Work request – Copy out every line from the records that includes "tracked".

[Dataset entries]
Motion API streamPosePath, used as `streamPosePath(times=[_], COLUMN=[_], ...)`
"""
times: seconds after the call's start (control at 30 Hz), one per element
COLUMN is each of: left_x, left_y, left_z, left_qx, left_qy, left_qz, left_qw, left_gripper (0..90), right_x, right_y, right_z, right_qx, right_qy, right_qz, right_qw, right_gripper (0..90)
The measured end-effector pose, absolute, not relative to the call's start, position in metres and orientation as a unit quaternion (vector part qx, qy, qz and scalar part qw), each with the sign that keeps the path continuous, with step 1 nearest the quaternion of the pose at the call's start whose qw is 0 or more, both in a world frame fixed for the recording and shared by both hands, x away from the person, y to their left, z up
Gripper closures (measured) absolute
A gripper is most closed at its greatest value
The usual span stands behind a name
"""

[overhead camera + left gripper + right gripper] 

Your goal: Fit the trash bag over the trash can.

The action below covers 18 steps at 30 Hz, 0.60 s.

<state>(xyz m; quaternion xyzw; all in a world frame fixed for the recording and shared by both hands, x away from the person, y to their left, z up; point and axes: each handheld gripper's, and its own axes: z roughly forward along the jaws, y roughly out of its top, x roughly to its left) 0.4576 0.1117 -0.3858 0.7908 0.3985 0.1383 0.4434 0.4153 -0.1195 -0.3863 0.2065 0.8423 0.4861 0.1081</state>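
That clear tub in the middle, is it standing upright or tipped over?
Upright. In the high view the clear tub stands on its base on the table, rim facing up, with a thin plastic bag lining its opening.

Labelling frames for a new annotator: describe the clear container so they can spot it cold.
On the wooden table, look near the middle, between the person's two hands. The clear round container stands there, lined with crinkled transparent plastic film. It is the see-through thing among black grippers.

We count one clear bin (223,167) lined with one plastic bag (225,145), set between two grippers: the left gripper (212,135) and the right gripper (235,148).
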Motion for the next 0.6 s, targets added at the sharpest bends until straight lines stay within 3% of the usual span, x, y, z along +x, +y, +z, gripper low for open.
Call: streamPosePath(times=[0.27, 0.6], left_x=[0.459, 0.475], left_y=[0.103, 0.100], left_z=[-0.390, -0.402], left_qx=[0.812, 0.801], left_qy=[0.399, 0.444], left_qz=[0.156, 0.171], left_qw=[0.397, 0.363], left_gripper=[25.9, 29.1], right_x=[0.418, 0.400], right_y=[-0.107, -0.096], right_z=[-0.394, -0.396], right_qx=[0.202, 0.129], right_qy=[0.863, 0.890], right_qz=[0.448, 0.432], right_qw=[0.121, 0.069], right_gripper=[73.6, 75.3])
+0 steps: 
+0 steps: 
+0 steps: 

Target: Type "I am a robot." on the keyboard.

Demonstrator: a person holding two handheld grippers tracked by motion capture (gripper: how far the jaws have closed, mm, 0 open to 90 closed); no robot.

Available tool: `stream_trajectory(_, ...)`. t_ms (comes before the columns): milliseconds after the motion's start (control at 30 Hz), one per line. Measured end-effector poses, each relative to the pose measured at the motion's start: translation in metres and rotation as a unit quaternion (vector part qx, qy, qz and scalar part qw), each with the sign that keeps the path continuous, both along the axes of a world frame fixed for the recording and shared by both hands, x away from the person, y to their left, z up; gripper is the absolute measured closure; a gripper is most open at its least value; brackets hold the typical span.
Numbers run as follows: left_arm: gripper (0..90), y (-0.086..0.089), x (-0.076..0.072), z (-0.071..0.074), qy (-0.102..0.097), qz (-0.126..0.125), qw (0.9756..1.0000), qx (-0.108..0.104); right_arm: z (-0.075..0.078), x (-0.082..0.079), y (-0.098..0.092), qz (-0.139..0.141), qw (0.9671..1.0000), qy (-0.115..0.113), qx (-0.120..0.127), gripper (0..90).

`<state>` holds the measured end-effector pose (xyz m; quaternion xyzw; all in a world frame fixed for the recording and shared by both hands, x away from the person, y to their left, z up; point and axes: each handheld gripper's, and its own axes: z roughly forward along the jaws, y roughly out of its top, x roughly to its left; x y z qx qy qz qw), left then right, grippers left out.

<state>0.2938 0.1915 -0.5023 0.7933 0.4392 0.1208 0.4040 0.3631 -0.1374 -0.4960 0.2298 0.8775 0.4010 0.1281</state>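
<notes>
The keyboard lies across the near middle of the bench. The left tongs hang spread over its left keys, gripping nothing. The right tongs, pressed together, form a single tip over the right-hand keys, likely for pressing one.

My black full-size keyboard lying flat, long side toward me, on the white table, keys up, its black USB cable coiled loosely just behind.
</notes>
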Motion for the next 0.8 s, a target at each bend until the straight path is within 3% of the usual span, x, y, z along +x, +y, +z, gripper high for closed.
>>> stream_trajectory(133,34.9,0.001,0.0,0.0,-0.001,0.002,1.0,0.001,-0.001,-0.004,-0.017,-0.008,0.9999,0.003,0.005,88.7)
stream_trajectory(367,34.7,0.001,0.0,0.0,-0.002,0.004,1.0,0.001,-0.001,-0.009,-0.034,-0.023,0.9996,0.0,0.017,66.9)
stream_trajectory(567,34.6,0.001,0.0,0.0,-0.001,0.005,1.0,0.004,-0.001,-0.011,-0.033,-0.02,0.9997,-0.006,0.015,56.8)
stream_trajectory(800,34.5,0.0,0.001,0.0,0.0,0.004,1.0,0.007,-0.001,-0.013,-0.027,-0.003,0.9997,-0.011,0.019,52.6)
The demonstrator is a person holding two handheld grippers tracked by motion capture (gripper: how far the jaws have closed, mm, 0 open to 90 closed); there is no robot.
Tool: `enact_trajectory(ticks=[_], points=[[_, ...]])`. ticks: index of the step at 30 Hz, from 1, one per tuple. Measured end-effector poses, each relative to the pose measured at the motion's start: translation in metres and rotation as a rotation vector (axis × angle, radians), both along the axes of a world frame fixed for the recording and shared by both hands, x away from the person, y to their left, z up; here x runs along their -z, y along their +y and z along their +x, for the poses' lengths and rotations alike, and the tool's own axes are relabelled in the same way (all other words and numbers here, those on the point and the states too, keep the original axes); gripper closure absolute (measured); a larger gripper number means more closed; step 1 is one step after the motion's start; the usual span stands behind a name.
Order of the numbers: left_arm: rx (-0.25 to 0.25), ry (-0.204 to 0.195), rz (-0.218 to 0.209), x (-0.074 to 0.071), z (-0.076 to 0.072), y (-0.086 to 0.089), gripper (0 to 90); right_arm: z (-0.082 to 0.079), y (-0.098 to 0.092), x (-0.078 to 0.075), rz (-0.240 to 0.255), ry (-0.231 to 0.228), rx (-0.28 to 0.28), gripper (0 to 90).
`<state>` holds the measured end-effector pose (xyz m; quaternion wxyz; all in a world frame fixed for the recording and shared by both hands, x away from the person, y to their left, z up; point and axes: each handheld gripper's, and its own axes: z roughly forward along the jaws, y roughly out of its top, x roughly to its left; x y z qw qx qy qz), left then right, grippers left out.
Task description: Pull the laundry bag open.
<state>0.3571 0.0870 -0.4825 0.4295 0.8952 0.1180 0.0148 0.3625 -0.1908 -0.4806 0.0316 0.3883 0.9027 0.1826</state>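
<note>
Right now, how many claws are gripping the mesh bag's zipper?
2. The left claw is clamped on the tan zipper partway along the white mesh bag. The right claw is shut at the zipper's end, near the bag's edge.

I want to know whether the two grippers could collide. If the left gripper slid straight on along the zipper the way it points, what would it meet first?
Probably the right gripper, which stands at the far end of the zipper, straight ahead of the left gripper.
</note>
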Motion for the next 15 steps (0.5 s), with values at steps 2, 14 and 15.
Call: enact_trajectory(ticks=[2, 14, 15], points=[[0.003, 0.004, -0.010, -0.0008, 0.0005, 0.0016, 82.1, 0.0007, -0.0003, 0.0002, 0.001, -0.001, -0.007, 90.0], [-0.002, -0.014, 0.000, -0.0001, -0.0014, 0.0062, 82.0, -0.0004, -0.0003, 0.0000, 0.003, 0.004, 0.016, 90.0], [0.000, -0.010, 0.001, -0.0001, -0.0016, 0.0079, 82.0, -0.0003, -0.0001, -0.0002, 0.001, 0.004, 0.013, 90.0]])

Written response –
Demonstrator: a person holding two handheld grippers tracked by motion capture (gripper: how far the jaws have closed, mm, 0 open to 90 closed); no robot.
The demonstrator is a person holding two handheld grippers tracked by motion capture (gripper: how far the jaws have closed, mm, 0 open to 90 closed); there is no robot.

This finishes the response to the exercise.